**TO DO:**
Print them exactly: the lines from the beginning of the entries below through the line that contains "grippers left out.", and only those, with the pictures left out.

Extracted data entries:
|---|
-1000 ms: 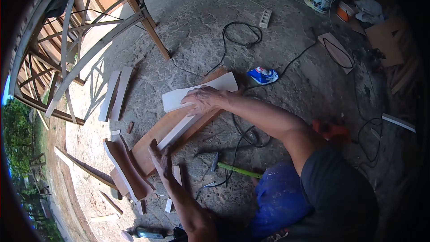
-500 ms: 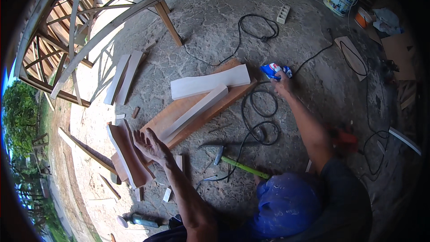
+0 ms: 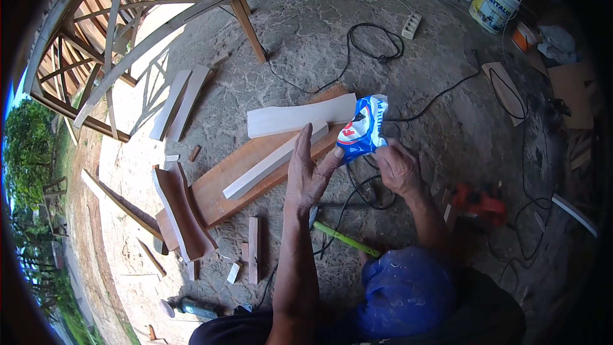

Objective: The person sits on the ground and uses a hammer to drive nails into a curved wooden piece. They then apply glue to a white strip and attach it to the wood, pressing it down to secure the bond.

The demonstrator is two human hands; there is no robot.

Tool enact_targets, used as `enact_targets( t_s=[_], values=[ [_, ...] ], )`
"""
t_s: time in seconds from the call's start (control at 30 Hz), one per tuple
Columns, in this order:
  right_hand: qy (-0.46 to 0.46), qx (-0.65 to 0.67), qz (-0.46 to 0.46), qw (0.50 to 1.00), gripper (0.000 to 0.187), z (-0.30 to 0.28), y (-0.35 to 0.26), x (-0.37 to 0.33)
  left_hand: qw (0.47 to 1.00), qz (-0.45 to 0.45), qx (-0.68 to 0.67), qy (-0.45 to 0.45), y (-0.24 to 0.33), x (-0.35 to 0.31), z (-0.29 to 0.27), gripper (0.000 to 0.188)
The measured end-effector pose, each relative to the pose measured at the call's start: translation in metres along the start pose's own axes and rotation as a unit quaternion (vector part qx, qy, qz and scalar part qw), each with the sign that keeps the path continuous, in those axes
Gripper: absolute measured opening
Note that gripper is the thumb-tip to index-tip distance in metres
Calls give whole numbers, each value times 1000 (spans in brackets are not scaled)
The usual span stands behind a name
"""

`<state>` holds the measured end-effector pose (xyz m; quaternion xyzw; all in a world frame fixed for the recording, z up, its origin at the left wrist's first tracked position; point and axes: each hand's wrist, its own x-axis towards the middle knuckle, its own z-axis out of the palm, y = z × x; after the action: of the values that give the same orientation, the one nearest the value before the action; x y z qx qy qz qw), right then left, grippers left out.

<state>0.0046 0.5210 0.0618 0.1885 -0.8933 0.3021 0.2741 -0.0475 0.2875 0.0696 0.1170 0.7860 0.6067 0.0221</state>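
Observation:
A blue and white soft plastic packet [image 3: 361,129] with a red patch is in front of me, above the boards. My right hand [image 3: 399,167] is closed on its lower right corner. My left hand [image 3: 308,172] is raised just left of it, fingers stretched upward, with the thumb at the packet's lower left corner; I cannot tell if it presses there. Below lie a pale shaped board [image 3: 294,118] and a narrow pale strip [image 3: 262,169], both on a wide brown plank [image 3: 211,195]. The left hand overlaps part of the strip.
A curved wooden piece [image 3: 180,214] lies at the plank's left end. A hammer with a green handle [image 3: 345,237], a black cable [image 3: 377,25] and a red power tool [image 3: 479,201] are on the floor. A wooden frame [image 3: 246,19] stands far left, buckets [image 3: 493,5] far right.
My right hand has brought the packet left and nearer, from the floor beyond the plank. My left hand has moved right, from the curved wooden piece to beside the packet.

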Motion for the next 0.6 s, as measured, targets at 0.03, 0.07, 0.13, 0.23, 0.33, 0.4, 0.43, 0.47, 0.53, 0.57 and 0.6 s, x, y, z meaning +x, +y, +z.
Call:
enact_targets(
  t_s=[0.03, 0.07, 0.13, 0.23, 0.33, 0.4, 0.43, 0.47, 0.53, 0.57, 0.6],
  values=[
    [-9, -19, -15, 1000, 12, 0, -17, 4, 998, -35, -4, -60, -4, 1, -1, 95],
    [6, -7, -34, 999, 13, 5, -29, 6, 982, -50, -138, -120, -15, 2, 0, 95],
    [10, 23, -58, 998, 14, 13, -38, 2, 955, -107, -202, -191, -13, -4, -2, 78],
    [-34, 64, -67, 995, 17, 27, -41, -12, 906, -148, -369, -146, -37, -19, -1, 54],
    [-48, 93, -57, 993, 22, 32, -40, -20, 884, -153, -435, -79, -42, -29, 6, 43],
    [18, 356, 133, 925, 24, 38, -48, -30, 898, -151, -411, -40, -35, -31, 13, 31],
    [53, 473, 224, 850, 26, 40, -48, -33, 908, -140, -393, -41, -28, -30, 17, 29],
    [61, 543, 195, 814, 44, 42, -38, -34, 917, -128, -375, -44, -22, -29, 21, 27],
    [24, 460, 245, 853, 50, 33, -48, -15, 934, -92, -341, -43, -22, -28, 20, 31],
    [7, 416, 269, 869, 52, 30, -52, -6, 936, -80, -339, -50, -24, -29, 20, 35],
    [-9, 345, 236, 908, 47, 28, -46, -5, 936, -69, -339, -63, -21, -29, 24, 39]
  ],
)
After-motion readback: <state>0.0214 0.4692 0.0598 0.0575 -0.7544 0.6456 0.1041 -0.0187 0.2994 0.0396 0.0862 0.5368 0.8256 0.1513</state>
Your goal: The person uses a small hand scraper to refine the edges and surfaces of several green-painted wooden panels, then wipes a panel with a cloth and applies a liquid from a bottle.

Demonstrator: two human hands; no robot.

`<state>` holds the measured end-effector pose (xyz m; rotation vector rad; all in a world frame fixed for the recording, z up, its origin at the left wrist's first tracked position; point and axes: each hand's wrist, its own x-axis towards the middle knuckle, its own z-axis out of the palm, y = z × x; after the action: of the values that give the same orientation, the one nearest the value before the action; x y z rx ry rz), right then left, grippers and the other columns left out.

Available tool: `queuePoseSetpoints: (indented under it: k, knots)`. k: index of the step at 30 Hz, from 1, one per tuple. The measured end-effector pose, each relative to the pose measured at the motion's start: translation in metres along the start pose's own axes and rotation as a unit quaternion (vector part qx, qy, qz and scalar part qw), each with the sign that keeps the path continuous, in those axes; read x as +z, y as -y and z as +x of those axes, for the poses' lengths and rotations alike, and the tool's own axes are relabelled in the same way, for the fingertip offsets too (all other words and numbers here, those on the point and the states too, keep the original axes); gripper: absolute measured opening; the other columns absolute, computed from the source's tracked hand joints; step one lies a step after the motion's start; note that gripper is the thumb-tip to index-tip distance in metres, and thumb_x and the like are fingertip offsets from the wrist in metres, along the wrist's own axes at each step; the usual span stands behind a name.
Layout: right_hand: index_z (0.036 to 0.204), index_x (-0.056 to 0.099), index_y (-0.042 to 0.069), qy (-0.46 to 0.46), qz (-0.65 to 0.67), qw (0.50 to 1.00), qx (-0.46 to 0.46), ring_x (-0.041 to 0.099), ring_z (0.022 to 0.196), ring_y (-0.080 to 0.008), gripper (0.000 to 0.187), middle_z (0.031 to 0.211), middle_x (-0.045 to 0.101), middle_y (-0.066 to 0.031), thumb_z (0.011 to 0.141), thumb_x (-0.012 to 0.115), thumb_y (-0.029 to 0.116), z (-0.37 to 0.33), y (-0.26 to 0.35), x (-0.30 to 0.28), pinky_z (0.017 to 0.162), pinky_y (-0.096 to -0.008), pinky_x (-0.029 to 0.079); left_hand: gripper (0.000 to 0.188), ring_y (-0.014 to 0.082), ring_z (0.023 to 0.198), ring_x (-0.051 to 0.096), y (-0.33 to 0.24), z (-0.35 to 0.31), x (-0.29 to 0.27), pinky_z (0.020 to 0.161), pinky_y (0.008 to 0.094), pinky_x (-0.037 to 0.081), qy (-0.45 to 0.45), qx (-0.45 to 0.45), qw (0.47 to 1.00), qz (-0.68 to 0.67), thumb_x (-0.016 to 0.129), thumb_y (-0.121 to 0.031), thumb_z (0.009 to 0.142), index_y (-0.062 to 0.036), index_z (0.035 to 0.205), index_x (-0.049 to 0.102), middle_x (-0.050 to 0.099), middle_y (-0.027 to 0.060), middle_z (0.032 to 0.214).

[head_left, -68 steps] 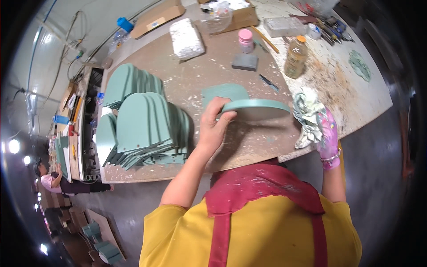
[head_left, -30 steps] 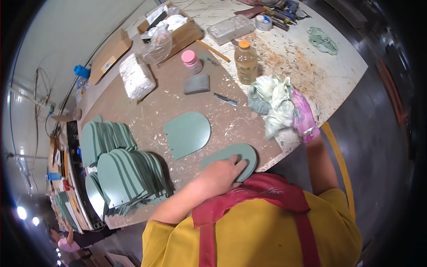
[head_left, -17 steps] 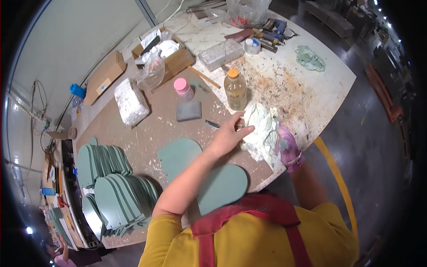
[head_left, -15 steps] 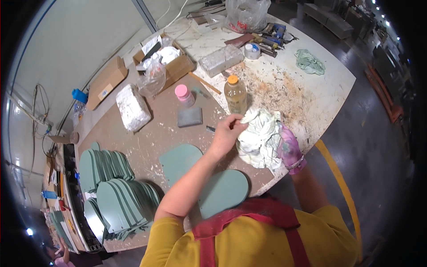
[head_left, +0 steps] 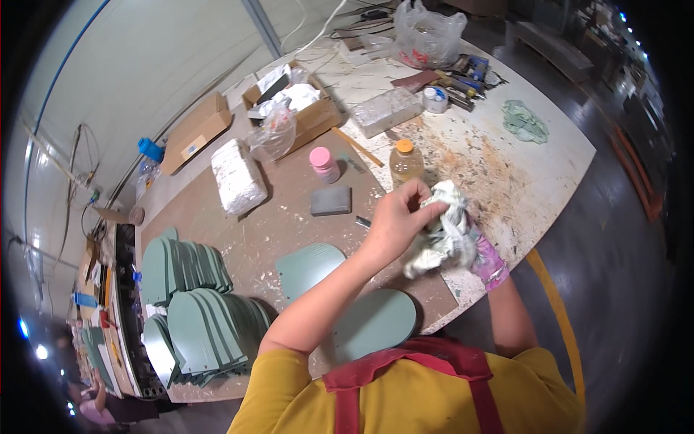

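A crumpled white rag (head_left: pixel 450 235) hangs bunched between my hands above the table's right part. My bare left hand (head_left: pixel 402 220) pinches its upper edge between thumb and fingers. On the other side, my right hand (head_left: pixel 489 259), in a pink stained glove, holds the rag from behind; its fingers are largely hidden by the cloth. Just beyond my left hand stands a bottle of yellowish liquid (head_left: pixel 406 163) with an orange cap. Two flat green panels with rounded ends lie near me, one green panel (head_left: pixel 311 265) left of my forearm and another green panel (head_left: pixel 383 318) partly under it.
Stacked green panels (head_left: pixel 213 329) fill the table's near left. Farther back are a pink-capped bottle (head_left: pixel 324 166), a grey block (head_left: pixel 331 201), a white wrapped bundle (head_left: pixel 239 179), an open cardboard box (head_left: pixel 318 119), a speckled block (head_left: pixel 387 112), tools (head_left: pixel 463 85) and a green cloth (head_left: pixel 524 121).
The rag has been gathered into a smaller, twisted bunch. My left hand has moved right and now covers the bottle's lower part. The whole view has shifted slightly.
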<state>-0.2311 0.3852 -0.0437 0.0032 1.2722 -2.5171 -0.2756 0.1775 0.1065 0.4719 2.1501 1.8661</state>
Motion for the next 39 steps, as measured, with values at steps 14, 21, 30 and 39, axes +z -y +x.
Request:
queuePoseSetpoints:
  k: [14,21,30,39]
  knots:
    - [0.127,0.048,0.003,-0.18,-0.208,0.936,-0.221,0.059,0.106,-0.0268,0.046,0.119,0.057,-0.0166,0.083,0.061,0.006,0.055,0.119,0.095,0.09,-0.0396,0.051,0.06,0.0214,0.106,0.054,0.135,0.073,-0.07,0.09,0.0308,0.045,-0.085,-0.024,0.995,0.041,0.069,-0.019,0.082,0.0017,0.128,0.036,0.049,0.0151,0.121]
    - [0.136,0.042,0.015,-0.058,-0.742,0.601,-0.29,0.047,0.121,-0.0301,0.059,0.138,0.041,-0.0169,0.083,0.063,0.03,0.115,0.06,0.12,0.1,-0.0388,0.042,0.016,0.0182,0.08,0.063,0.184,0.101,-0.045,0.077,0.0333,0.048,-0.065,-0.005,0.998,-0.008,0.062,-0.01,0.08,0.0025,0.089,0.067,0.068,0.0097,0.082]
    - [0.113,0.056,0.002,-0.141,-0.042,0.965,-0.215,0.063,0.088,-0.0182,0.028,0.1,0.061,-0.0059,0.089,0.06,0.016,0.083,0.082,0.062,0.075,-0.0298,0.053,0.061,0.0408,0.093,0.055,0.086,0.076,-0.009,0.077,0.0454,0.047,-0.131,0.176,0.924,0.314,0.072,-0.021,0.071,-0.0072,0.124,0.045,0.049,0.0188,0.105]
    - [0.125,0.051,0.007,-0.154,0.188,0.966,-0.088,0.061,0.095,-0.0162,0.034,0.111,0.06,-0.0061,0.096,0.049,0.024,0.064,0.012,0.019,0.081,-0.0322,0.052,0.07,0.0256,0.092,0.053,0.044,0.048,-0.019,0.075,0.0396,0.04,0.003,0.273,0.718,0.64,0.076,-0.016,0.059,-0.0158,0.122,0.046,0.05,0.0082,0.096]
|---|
**OUTPUT:**
-1000 ms: 
-500 ms: 
+0 ms: 

Objective: The person sits on the ground and uses a hammer to drive nails into a curved wooden piece. They then apply glue to a white strip and attach it to the wood, pressing it down to secure the bond.

The demonstrator is two human hands; there is no robot.

Tool enact_targets, used as `enact_targets( t_s=[_], values=[ [_, ...] ], )`
"""
t_s: time in seconds from the call's start (control at 30 Hz), one per tuple
Columns, in this order:
  right_hand: qy (-0.46 to 0.46), qx (-0.65 to 0.67), qz (-0.46 to 0.46), qw (0.50 to 1.00), gripper (0.000 to 0.187), z (-0.30 to 0.28), y (-0.35 to 0.26), x (-0.37 to 0.33)
  left_hand: qw (0.47 to 1.00), qz (-0.45 to 0.45), qx (-0.68 to 0.67), qy (-0.45 to 0.45), y (-0.24 to 0.33), x (-0.35 to 0.31), z (-0.29 to 0.27), gripper (0.000 to 0.188)
The measured end-effector pose, each relative to the pose measured at the call's start: translation in metres along the start pose's own axes and rotation as a unit quaternion (vector part qx, qy, qz and scalar part qw), each with the sign that keeps the path continuous, in those axes
Gripper: absolute measured opening
Note that gripper is the thumb-tip to index-tip distance in metres
Calls give whole numbers, each value times 1000 (spans in brackets are not scaled)
The usual span stands behind a name
"""

`<state>` holds the measured end-effector pose (xyz m; quaternion xyzw; all in a world frame fixed for the recording, z up, its origin at the left wrist's first tracked position; point and axes: each hand's wrist, its own x-axis towards the middle knuckle, its own z-axis out of the palm, y = z × x; after the action: of the values that give the same orientation, the one nearest the value before the action; x y z qx qy qz qw), right then left, grippers left out.

This exercise has now been finished.